— TASK DETAILS —
The answer should consist of each line from the data below that includes "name".

[Saved entries]
Start of Block
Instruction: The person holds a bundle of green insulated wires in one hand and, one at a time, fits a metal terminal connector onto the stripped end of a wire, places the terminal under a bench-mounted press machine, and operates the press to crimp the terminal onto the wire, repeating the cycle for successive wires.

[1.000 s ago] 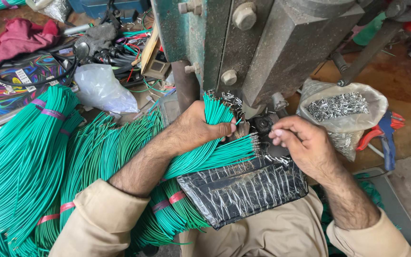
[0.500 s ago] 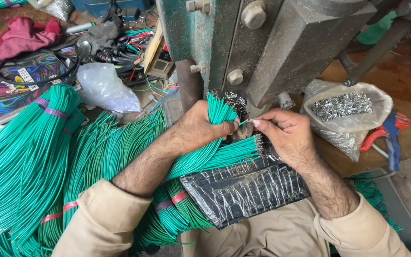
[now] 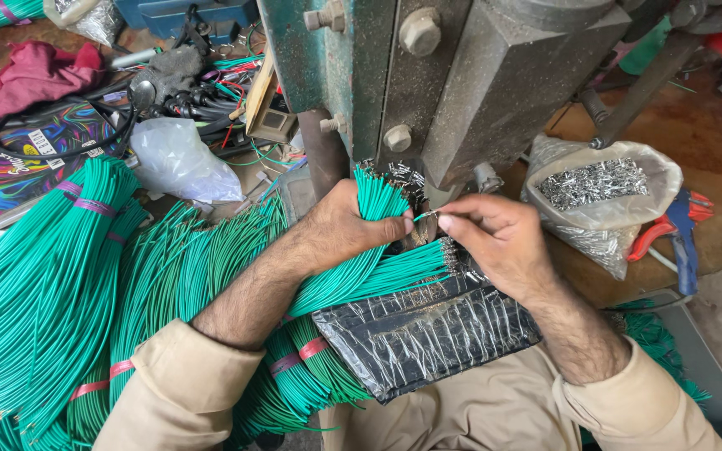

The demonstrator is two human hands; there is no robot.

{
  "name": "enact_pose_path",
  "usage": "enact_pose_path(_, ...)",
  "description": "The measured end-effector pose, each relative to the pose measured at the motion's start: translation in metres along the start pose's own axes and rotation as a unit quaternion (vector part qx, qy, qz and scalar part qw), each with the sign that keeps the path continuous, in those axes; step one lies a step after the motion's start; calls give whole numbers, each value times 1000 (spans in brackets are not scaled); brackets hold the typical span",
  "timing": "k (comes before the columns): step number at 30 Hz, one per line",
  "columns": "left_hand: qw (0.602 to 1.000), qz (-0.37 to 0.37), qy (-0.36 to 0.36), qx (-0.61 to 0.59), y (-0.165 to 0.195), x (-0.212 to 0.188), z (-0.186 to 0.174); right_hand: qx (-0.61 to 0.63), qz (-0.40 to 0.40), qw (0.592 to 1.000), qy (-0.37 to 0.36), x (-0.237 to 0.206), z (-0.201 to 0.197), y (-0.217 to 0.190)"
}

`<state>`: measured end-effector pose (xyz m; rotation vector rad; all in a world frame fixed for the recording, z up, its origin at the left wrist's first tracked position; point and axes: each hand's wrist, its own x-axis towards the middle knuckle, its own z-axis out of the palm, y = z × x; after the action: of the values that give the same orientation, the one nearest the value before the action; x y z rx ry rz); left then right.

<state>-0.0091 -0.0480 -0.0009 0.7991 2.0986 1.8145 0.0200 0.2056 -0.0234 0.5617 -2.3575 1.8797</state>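
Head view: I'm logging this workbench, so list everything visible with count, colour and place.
Wire bundles: many, green with pink bands, left and centre.
Gripped wire bunch: one, green, centre.
Single wire: one, green, at the press.
Press machine: one, grey-green, top centre.
Bag of metal terminals: one, clear with silver pieces, right.
Black plastic sheet: one, on the lap.
White plastic bag: one, upper left.
Red cloth: one, top left.
Pliers: one, red and blue, far right.
Left hand: holds the bunch.
Right hand: pinches the single wire.
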Motion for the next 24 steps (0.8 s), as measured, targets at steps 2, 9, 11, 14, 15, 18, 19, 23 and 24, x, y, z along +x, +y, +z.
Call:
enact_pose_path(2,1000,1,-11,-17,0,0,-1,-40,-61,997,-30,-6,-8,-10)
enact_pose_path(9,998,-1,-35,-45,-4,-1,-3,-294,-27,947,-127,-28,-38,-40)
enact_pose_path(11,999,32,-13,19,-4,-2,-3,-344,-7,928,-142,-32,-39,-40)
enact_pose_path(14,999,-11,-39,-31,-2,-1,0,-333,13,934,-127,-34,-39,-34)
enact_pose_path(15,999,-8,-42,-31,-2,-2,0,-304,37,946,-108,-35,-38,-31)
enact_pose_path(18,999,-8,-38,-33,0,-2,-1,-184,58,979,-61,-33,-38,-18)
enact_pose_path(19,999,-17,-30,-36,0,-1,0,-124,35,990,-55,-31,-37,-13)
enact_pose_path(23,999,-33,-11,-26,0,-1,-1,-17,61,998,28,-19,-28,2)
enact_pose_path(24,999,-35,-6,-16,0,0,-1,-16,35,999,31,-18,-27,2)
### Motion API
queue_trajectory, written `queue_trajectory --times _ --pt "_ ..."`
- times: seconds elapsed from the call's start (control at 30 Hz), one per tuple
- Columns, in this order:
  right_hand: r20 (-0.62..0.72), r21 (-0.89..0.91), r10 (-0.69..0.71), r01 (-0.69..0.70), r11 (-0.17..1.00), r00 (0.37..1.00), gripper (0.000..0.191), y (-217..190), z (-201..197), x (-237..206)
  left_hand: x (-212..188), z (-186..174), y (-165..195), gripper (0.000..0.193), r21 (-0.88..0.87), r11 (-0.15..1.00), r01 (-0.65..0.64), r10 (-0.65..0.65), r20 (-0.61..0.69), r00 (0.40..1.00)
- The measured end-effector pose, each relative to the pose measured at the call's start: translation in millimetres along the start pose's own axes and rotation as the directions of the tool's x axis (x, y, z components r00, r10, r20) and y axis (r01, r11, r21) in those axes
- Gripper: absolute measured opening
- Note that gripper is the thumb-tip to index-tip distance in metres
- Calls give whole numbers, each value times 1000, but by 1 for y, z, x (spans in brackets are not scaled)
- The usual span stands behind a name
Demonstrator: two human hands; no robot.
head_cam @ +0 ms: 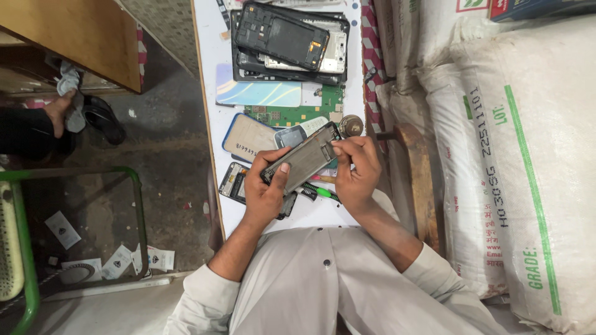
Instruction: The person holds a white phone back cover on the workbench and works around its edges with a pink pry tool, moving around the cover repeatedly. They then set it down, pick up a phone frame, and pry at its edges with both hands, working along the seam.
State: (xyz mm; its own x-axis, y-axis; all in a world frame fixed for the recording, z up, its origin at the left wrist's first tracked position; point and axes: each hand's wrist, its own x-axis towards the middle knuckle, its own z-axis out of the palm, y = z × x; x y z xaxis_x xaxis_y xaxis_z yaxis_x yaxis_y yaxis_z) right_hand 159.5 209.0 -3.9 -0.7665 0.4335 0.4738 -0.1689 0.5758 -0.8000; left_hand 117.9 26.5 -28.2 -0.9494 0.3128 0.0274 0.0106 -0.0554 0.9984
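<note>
At the centre of the frame, a person in a pale buttoned shirt [323, 279] holds an opened phone body [303, 159], a grey, rectangular frame tilted from lower left to upper right, above a narrow white table [208, 68]. The left hand [266, 186] is wrapped around the lower end of the phone body, thumb laid across its face and fingers curled behind it, clamped firmly. The right hand [356, 170] closes on the upper right end, its fingertips [338, 149] pinched together at the corner of the frame.

Just beneath the hands, on the table, lie a green-handled tool [323, 192], partly hidden by the right hand, and a dark phone part [233, 182] at the left edge. Above the hands, toward the middle of the frame, sit a beige phone back in a blue rim [248, 136], a green circuit board [292, 113] and a pale blue rear cover [257, 93]. A small round metal object [351, 125] rests near the right fingertips. At the top centre, a stack of dark phone frames [288, 40] is piled up.

Large white woven sacks [515, 155] with green and red markings fill the right side. At the left, a green metal frame [25, 236] stands over a grey floor strewn with paper scraps [62, 229], and another person's bare foot [59, 111] rests beside a black sandal [102, 118] at the upper left.
</note>
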Motion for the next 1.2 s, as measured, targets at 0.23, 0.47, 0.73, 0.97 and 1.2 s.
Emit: queue_trajectory --times 0.23,0.47,0.73,0.97,1.2 --pt "28 -5 -17 17 1000 999 6 3 0 -4 -1 0 -4 25 52 998 -25 25 -14 1000" --pt "-17 7 -33 33 999 999 10 1 3 5 10 1 3 25 34 999 -30 31 -19 999" --pt "-16 9 -20 20 1000 1000 9 -14 0 5 7 3 16 25 -89 996 -21 19 -29 999" --pt "-41 51 9 -7 999 999 8 -16 -1 4 6 3 26 24 -73 997 -11 8 -42 999" --pt "-33 18 4 -4 1000 999 7 -19 2 4 9 0 26 23 -47 998 29 -32 -58 998"
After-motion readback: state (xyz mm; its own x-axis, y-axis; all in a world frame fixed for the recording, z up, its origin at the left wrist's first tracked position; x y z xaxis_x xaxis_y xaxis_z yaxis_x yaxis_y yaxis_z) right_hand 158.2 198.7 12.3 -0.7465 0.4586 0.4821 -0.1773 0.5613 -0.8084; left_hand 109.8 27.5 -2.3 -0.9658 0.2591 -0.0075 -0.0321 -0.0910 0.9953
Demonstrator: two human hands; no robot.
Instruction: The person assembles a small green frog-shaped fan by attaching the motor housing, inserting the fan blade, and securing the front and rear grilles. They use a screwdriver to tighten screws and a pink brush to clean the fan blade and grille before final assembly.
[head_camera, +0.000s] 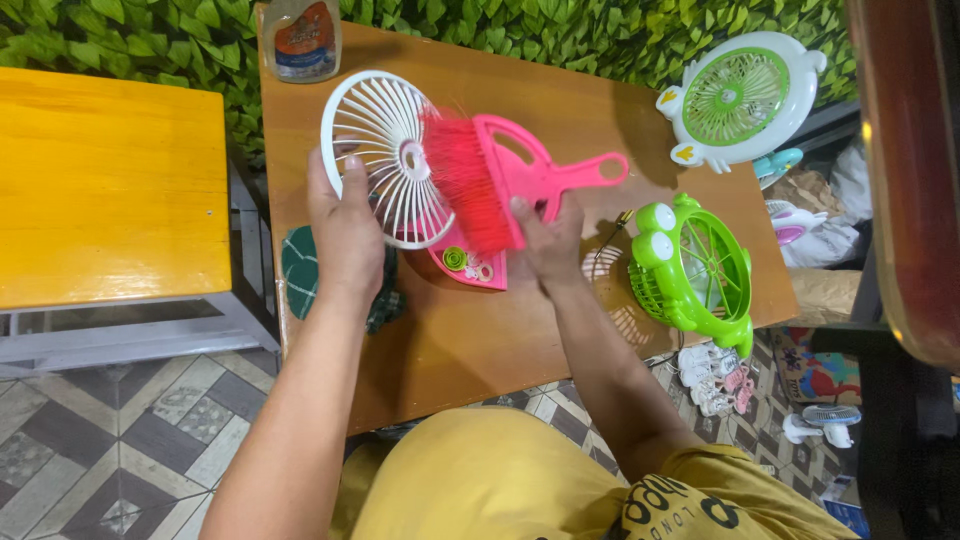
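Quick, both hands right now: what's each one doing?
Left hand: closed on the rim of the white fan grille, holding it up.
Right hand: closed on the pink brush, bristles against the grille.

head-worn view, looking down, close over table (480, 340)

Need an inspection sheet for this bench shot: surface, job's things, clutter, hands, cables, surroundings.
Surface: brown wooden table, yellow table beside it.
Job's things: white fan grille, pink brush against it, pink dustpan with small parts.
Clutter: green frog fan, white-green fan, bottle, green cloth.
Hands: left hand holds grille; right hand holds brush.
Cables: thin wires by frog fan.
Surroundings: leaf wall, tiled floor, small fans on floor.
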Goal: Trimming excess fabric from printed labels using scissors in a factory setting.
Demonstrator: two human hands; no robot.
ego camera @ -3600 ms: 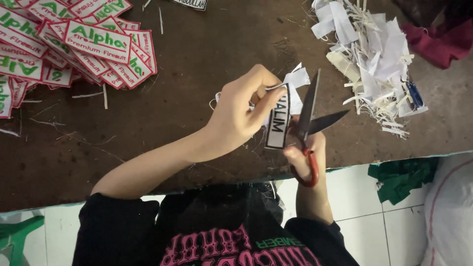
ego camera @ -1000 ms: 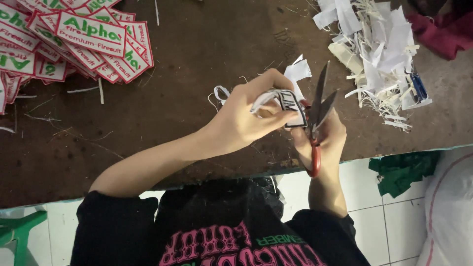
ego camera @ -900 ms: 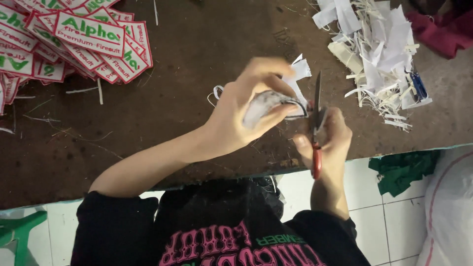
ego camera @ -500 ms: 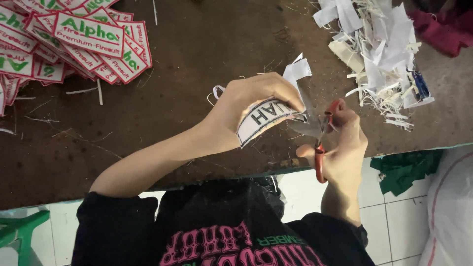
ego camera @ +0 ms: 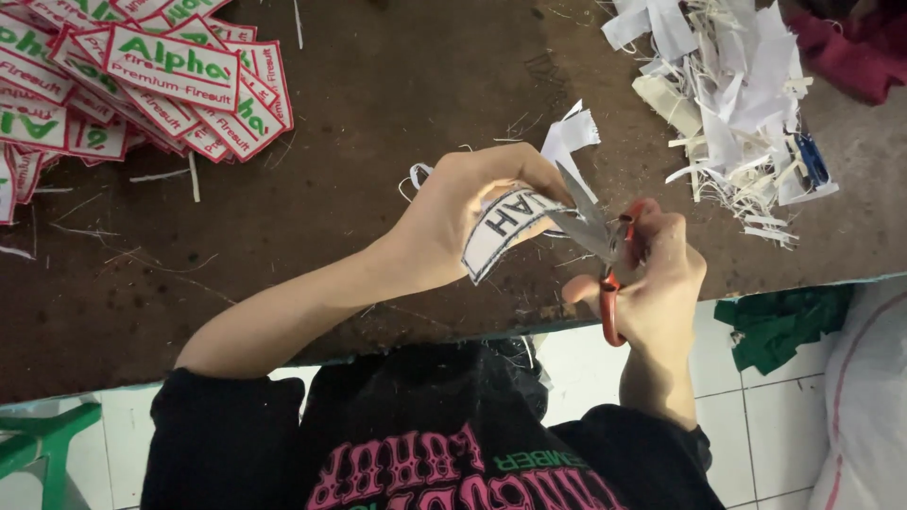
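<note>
Left hand [ego camera: 463,212] is curled around a white patch [ego camera: 499,229] with a dark border and dark letters, pinching it between thumb and fingers just above the near edge of the table [ego camera: 378,104]. Right hand [ego camera: 657,279] grips a pair of scissors [ego camera: 605,247] by their red handles, fingers through the loops; the grey blades stand apart and their tips touch the right end of the patch.

That table is a dark brown, scuffed board, littered with loose threads and thin white offcuts. At its far left lies a heap of finished patches [ego camera: 142,80], white with red borders and green letters, overlapping one another. At the far right sits a pile of white scraps [ego camera: 732,94], with a dark red cloth [ego camera: 850,52] beyond it in the corner.

Below the table edge the floor is white tile [ego camera: 775,434]. A green cloth [ego camera: 779,321] lies there on the right beside a white sack [ego camera: 869,406], and part of a green stool [ego camera: 42,449] shows at the lower left.
</note>
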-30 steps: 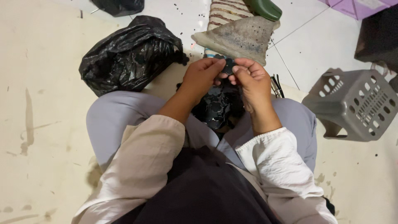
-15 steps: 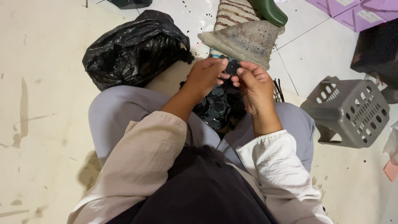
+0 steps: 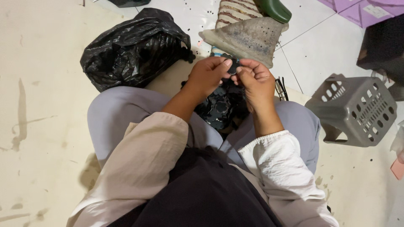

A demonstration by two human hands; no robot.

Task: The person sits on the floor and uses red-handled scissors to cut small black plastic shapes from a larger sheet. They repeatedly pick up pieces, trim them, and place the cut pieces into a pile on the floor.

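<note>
Your left hand [image 3: 207, 75] is raised in front of you, wrist bent, fingers curled inward, thumb and forefinger pinched on a small dark piece [image 3: 234, 64]. Your right hand [image 3: 253, 79] meets it from the other side, fingers curled, fingertips closed on the same piece, so both hands grasp it between them. The piece is held above your lap, just in front of the grey sieve; its shape is too small to tell beyond dark and flat.

Both forearms rise from loose sleeves: a beige one on the left, a white one with a gathered cuff on the right.

Directly under your hands, a heap of dark flat pieces [image 3: 221, 107] lies in the hollow between your knees, matte, rounded at the edges, overlapping. Your legs are covered in smooth pale lilac cloth.

Beyond your hands lies a grey plastic sieve [image 3: 248, 38], cone-shaped, dusty and dotted with small holes. To the left of it sits a black plastic bag [image 3: 132, 46], crumpled and glossy. To your right a grey plastic basket [image 3: 355, 111] with slotted walls lies tipped on the floor [image 3: 38, 84], which is pale, stained and speckled with small dark bits.
</note>
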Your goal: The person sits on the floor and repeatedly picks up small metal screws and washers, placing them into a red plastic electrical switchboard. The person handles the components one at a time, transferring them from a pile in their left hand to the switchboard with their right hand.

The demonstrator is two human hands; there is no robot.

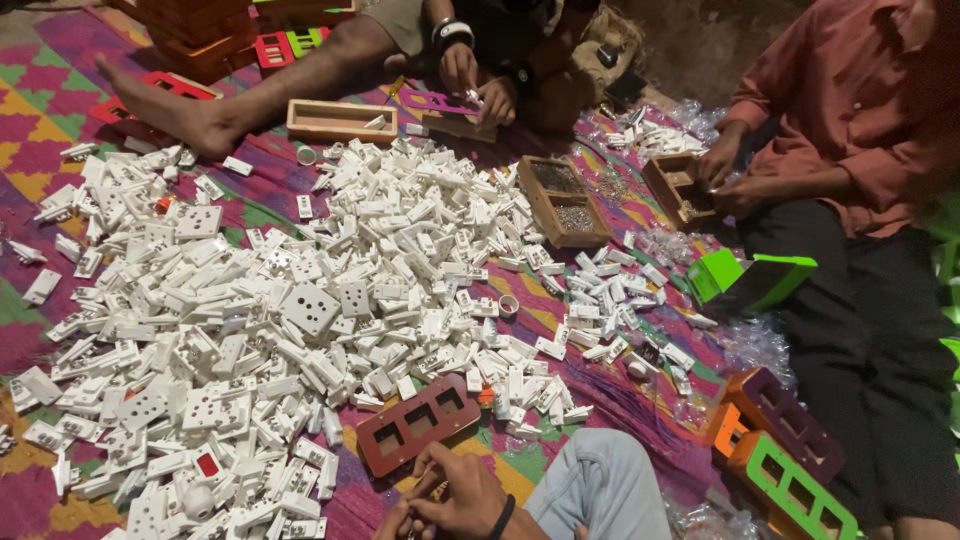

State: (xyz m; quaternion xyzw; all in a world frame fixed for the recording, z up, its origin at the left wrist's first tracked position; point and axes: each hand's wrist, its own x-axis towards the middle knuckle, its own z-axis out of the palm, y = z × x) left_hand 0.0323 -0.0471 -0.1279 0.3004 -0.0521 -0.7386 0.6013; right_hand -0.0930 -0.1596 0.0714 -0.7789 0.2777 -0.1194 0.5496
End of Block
— ANSWER TO THE PROBLEM —
  "name": "enact_pose_path",
- The usual span stands behind a name

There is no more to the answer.